◆ **TRY IT**
Your copy of the lines below must match them exactly and contain no images.

◆ **GIVEN DATA**
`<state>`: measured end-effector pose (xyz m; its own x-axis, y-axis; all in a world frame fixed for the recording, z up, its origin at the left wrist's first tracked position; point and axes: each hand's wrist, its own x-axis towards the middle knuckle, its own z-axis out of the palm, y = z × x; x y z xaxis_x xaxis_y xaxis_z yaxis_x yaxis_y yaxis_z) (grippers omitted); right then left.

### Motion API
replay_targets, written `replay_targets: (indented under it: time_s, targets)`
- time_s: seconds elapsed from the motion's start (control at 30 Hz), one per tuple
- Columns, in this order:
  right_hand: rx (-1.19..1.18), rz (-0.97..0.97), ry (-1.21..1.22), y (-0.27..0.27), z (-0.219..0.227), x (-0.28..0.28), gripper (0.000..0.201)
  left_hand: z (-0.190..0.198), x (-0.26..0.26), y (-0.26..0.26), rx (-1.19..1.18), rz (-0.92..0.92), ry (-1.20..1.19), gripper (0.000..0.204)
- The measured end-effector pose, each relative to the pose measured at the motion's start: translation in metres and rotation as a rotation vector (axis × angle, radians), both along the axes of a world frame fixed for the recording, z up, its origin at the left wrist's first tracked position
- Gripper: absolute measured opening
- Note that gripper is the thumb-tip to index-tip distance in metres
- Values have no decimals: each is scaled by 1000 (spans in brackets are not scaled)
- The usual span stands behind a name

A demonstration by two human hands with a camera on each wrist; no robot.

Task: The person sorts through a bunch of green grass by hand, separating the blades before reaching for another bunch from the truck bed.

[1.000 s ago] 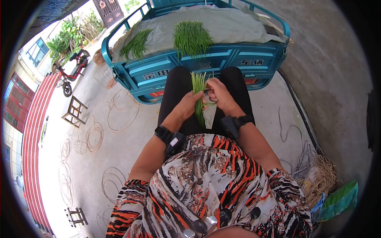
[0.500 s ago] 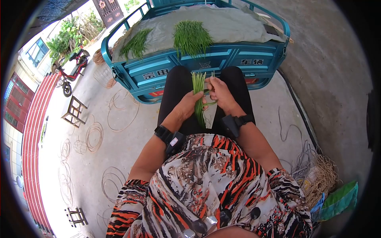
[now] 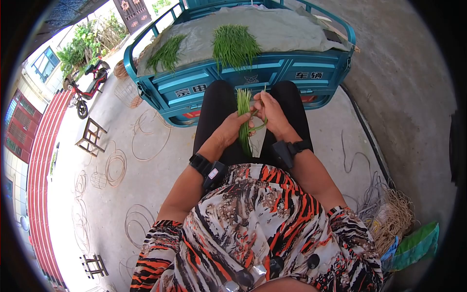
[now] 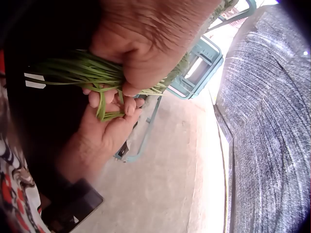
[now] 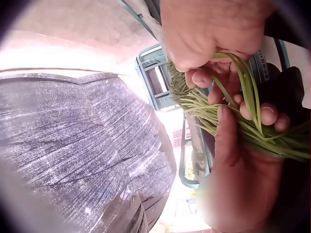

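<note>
In the head view, my left hand (image 3: 233,127) grips a bunch of chives (image 3: 244,100) between the thighs, its pale cut ends pointing toward the truck. The thumb lies across the stems in the right wrist view. Close beside it, my right hand (image 3: 272,116) pinches a few long green blades (image 5: 250,90) that loop out from the side of the bunch. The blades bend in a loop (image 4: 102,109) below the bunch in the left wrist view. Part of the right fingers is hidden behind the left hand there.
Ahead stands a teal cargo tricycle (image 3: 248,73) with a grey sheet (image 3: 287,34) over its bed. On it lie a larger chive pile (image 3: 236,46) and a smaller one (image 3: 168,53). Stools (image 3: 91,136) and wire hoops (image 3: 116,168) are at left, dry straw-like strands (image 3: 396,214) at right.
The right hand has shifted slightly up and right, drawing the pinched blades away from the bunch. The left hand keeps its grip almost in place.
</note>
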<state>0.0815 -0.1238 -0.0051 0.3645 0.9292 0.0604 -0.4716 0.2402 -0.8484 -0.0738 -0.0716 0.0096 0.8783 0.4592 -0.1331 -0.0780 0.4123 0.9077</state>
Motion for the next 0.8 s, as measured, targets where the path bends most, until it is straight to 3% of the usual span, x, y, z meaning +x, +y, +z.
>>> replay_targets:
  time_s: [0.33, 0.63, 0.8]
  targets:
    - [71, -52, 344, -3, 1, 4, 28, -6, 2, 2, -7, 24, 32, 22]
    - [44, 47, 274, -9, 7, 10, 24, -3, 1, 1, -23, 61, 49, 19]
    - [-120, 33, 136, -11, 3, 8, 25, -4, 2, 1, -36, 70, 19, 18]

◆ **RESULT OF THIS TASK**
`<state>`: measured end-effector pose (xyz m; its own x-axis, y-axis; all in a world frame fixed for the recording, z up, its origin at the left wrist's first tracked position; point and axes: each hand's wrist, its own x-axis towards the middle knuckle, its own z-axis out of the palm, y = z × x; x y z xaxis_x xaxis_y xaxis_z yaxis_x yaxis_y yaxis_z) (grippers omitted); right then left.

### Motion API
replay_targets, written `replay_targets: (indented under it: time_s, targets)`
- time_s: seconds elapsed from the motion's start (control at 30 Hz), one per tuple
- Columns, in this order:
  right_hand: rx (-1.19..1.18), rz (-0.97..0.97), ry (-1.21..1.22), y (-0.27..0.27), z (-0.219..0.227), x (-0.28..0.28), gripper (0.000..0.201)
  left_hand: z (-0.190..0.198), x (-0.26..0.26), y (-0.26..0.26), rx (-1.19..1.18), rz (-0.92..0.92), ry (-1.20..1.19), gripper (0.000..0.204)
- The measured end-effector pose, each relative to the pose measured at the motion's start: translation in metres and rotation as a rotation vector (axis × angle, radians), both along the axes of a world frame fixed for the recording, z up, its origin at the left wrist's first tracked position
- Gripper: absolute measured opening
- Note that gripper is the thumb-tip to index-tip distance in metres
- Values have no decimals: each is scaled by 1000 (spans in brackets are not scaled)
- The usual span stands behind a name

A demonstration by two human hands with a camera on each wrist; no robot.

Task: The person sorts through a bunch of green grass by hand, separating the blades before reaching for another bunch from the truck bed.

[1.000 s ago] 
[0.500 s ago] 
[now] 
[now] 
[now] 

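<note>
In the head view, my left hand (image 3: 233,127) grips a bunch of chives (image 3: 244,100) between the thighs, its pale cut ends pointing toward the truck. The thumb lies across the stems in the right wrist view. Close beside it, my right hand (image 3: 272,116) pinches a few long green blades (image 5: 250,90) that loop out from the side of the bunch. The blades bend in a loop (image 4: 102,109) below the bunch in the left wrist view. Part of the right fingers is hidden behind the left hand there.
Ahead stands a teal cargo tricycle (image 3: 248,73) with a grey sheet (image 3: 287,34) over its bed. On it lie a larger chive pile (image 3: 236,46) and a smaller one (image 3: 168,53). Stools (image 3: 91,136) and wire hoops (image 3: 116,168) are at left, dry straw-like strands (image 3: 396,214) at right.
The right hand has shifted slightly up and right, drawing the pinched blades away from the bunch. The left hand keeps its grip almost in place.
</note>
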<state>0.0815 -0.1238 -0.0051 0.3645 0.9292 0.0604 -0.4716 0.2402 -0.8484 -0.0738 -0.0716 0.0096 0.8783 0.4592 -0.1331 -0.0780 0.4123 0.9077</state>
Motion for the next 0.8 s, as measured, targets where the path bends most, until it is straight to 3% of the usual span, x, y, z meaning +x, +y, +z.
>>> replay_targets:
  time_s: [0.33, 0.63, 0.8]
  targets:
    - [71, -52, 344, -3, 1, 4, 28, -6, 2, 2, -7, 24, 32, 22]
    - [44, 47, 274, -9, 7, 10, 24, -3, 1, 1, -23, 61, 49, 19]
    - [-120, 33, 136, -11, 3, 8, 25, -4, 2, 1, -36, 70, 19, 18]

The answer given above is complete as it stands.